As the government of Afghanistan develops, laws concerning opium production and use have been the subject of multiple decrees, often with external influence. The United Nations Security Council Resolution and the Bonn Agreement of 2001 stated that the new government of Afghanistan should respect international obligations and cooperate with the international community in the fight against terrorism, drugs and organized crime [22]. In 2002, Hamid Karzai, at the time the appointed interim leader of the Transitional Islamic State of Afghanistan (TISA), issued decrees banning cultivation, production, drug abuse and trafficking of narcotic drugs, and the simultaneous implementation of an eradication campaign by the government [22].

Use of opium products is illegal in Afghanistan; conviction results in a three-month prison sentence.

Opium Use in Afghanistan

Historically, opium has been used in Afghan communities as medication for different conditions, particularly pain and respiratory complaints. Opium use also has a traditional role in the societies of some groups [23]. There are few national estimates of opium use in Afghanistan; the highest regional use is noted in northeastern Badakhshan Province along the Tajik border, with 20–30% of the local population estimated to be addicted.
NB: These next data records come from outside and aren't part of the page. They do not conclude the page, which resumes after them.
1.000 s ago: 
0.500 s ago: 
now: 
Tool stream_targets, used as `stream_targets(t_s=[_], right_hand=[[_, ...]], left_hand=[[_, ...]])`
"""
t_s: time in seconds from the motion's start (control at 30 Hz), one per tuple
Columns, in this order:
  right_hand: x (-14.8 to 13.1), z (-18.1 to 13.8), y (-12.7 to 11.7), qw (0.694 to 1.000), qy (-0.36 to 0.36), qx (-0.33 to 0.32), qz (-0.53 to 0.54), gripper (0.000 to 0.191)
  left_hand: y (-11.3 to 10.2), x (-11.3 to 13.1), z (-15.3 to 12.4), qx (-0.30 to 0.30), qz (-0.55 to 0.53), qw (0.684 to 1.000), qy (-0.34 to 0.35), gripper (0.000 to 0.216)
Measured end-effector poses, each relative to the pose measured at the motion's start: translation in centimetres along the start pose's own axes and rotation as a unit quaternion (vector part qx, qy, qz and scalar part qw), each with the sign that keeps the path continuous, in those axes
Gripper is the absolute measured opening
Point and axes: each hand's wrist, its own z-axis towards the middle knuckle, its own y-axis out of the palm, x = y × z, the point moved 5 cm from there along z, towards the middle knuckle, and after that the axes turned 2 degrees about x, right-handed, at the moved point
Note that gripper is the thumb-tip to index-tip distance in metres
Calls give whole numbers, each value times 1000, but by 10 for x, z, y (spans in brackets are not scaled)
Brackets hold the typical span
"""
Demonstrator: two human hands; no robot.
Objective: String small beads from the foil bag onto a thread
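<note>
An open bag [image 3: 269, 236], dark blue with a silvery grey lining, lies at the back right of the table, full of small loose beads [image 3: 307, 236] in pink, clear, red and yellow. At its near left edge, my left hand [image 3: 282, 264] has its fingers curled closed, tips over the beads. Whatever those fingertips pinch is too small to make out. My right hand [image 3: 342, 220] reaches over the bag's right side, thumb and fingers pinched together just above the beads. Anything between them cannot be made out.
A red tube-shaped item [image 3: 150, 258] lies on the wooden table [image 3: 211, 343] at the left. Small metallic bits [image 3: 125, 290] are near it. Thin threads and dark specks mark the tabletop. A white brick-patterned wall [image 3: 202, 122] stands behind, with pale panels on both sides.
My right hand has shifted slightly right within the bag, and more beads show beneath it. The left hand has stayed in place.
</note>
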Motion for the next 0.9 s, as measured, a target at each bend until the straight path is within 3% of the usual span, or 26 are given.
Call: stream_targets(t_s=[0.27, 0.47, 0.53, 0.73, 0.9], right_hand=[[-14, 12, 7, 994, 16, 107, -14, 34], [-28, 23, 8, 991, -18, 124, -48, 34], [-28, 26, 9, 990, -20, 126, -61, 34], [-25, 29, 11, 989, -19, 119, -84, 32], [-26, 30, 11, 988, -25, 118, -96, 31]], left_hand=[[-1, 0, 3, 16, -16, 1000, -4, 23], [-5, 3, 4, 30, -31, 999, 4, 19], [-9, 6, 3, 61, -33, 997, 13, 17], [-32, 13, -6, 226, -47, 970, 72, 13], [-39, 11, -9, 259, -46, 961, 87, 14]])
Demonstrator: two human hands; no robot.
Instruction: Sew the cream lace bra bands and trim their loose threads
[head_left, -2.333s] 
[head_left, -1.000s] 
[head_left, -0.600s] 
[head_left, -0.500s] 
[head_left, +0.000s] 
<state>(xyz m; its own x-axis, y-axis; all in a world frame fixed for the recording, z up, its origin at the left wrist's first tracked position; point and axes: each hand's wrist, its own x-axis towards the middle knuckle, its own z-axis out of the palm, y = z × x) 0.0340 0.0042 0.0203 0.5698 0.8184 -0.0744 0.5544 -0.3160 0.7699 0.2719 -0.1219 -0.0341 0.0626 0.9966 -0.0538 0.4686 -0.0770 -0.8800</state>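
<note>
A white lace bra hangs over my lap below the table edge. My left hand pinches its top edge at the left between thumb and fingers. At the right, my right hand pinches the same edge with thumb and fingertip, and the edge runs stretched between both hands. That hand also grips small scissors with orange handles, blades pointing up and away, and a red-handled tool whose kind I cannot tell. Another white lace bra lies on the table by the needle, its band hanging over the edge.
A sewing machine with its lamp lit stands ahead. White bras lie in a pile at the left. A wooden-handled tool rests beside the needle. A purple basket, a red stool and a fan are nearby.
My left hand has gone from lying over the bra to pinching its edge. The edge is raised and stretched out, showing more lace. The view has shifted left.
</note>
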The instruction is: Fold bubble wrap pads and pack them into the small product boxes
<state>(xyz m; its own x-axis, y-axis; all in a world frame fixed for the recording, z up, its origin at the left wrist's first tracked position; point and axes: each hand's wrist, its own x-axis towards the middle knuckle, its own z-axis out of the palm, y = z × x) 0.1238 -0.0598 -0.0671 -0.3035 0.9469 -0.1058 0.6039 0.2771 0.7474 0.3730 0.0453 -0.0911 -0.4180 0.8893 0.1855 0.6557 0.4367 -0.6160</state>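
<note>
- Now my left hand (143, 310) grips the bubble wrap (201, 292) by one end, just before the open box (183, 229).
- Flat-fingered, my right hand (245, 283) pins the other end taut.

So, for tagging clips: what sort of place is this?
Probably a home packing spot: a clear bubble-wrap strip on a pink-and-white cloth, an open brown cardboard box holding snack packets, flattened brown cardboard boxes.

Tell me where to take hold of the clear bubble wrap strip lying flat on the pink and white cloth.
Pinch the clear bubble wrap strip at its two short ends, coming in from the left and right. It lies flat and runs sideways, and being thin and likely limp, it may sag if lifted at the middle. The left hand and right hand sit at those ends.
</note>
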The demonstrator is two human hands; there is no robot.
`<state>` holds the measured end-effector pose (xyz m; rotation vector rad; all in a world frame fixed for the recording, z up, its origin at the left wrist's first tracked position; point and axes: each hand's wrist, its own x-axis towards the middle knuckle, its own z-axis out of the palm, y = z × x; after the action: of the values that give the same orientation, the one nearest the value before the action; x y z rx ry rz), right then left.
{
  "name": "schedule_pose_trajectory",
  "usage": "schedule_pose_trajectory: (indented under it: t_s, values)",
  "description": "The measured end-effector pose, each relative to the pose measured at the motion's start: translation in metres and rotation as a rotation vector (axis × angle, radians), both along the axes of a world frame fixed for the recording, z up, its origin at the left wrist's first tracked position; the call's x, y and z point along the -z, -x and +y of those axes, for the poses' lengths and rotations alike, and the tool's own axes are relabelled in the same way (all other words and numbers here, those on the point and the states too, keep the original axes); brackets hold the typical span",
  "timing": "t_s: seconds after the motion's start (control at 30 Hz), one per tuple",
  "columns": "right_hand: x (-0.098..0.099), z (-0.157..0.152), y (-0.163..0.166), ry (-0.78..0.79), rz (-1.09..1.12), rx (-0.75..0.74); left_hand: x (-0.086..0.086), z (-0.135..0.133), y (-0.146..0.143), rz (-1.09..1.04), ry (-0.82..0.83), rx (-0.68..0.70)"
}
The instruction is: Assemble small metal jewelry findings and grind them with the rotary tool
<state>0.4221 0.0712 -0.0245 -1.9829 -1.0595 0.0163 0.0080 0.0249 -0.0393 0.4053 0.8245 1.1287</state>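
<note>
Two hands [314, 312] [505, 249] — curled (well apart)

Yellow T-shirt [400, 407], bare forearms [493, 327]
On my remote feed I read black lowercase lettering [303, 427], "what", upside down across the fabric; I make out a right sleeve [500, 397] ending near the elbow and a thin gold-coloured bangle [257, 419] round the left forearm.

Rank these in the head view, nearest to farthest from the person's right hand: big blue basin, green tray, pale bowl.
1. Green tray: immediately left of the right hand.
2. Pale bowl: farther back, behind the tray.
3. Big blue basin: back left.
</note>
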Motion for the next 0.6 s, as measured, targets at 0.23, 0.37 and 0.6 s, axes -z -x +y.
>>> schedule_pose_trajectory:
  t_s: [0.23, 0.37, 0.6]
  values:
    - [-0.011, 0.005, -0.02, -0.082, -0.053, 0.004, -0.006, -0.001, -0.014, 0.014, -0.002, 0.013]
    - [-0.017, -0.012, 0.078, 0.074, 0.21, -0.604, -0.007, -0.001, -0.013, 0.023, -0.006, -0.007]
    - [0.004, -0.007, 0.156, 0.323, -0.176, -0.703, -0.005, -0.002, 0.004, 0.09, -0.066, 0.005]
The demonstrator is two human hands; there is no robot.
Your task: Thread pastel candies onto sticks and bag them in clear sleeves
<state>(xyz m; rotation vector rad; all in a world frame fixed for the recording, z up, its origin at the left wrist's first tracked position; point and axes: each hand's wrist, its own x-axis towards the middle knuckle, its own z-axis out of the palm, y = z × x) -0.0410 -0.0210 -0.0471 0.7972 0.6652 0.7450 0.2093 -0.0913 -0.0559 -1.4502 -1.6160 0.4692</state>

High use rates have also been reported in districts of Herat and Farah Provinces [23]. In February 2001, UNODC conducted a study in five remote districts of four provinces. The estimated total adult population of these five districts (Khak-e-Jabar, Azro, Hesarak, Gardez, and Sayed Karam) is 120,000 people. According to key informants, there were at least 694 opium users, 164 heroin users, 8514 hashish users and 2556 persons using recreational pharmaceuticals [24]. However, because the interviews were with a limited number of drug users and key informants, these figures are only approximations; there is no official drug user registry in Afghanistan.

Recreational opium use appears to be common in Kabul, based on data from a recent study conducted by UNODC, interviewing 100 key informants and 200 drug users [25]. There are estimated to be at least 6,026 heroin users, 10,257 opium users, 26,415 hashish users, 15,526 pharmaceutical drugs addicts and 8,128 alcohol addicts within Kabul. However, due to the small numbers of drug users interviewed and inherent biases introduced from interview of key informants, these numbers are believed to represent conservative estimates. There are no reports for the number of drug users in other urban areas.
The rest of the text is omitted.